● Goal of the exercise:
The expected output is exactly the lines below, starting at the line with "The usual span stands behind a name" and ending at the line with "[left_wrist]", both included; no other line belongs in it.
= = = = =
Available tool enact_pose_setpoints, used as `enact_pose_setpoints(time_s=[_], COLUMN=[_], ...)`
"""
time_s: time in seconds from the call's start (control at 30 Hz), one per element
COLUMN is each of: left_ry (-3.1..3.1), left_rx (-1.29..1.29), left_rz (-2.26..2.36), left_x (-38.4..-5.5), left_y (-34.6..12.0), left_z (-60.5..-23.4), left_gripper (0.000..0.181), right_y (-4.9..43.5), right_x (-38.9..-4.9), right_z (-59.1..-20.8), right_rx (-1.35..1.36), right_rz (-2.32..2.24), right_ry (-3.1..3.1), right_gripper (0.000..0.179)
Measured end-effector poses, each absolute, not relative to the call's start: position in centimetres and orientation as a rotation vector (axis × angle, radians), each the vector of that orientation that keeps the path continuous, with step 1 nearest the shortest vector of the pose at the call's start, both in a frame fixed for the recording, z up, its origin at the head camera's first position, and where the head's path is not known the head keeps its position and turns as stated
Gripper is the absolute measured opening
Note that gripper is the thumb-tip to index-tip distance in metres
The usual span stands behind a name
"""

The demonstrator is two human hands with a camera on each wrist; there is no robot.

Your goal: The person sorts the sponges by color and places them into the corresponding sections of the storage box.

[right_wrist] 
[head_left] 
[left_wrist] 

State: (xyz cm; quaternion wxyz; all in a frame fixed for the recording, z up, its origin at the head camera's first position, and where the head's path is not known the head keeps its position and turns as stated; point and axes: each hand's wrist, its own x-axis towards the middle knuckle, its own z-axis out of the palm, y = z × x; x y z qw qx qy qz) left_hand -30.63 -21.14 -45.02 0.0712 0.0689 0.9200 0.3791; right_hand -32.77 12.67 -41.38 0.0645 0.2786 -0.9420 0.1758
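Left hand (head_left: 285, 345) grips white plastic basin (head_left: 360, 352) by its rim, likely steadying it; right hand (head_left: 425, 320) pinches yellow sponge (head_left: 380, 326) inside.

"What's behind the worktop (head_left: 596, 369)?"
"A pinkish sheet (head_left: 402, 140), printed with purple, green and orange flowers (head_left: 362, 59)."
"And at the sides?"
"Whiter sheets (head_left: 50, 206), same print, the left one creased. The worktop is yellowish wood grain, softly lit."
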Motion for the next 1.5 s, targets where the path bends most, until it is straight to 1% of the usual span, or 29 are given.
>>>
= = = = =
● Solution for this task:
The usual span stands behind a name
"""

The demonstrator is two human hands with a camera on each wrist; there is no robot.

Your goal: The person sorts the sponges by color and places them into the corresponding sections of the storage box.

[right_wrist] 
[head_left] 
[left_wrist] 

Output for the exercise is now complete.